CoreSimul is a forward-in-time simulator, specifically built to simulate prokaryote evolution with homologous recombination and negative selection across codon positions. Such a tool can be used to infer parameters or to test other bioinformatic tools. In addition, because it is based on a phylogenetic framework, CoreSimul incorporates population structure information, which can be applied to population models and phylogenetic analyses. Although many genome simulators have been implemented, CoreSimul presents several key differences relative to existing tools: i) it does not rely on the coalescent but uses a tree-guided simulation framework, ii) it is specifically designed to simulate the evolution of prokaryotic genomes with a prokaryote-specific model of homologous recombination, iii) it can be run with customized parameters and models of substitution, iv) it offers the possibility to model gene gains and gene losses, thereby simulating the evolution of core and accessory genes and v) it can model varying rates homologous recombination as a function of sequence divergence.
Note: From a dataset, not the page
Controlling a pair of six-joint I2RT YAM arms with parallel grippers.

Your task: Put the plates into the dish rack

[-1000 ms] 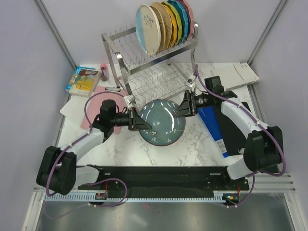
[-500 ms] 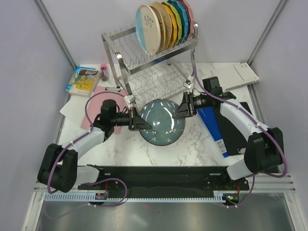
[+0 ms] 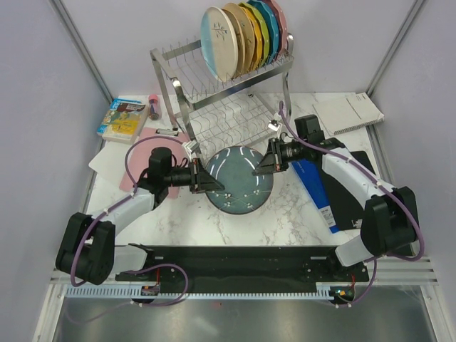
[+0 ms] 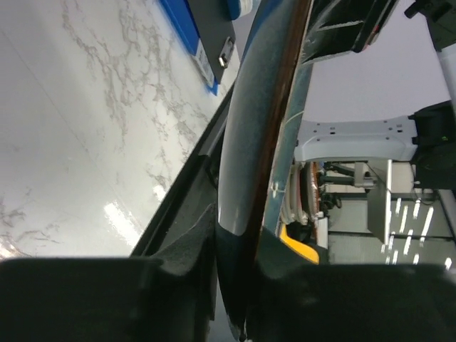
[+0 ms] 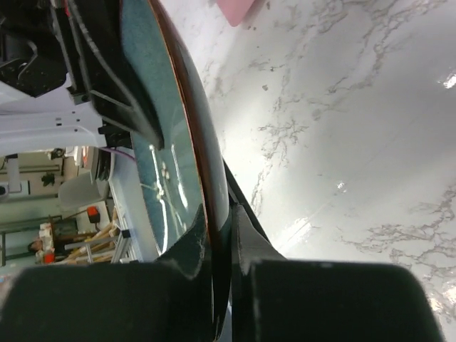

Overall, CoreSimul constitutes a substantial addition to the current list of genome simulators. This addition is particularly valuable considering the limited number of forward-in-time simulators currently available to model prokaryote genome evolution.

Availability and requirements

Project name: CoreSimul.

Project home page: https://github.com/lbobay/CoreSimul

Operating system(s): MacOS, Linux.

Programming language: Python.

Other requirements: Numpy library.

License: MIT License.

Any restrictions to use by non-academics: None.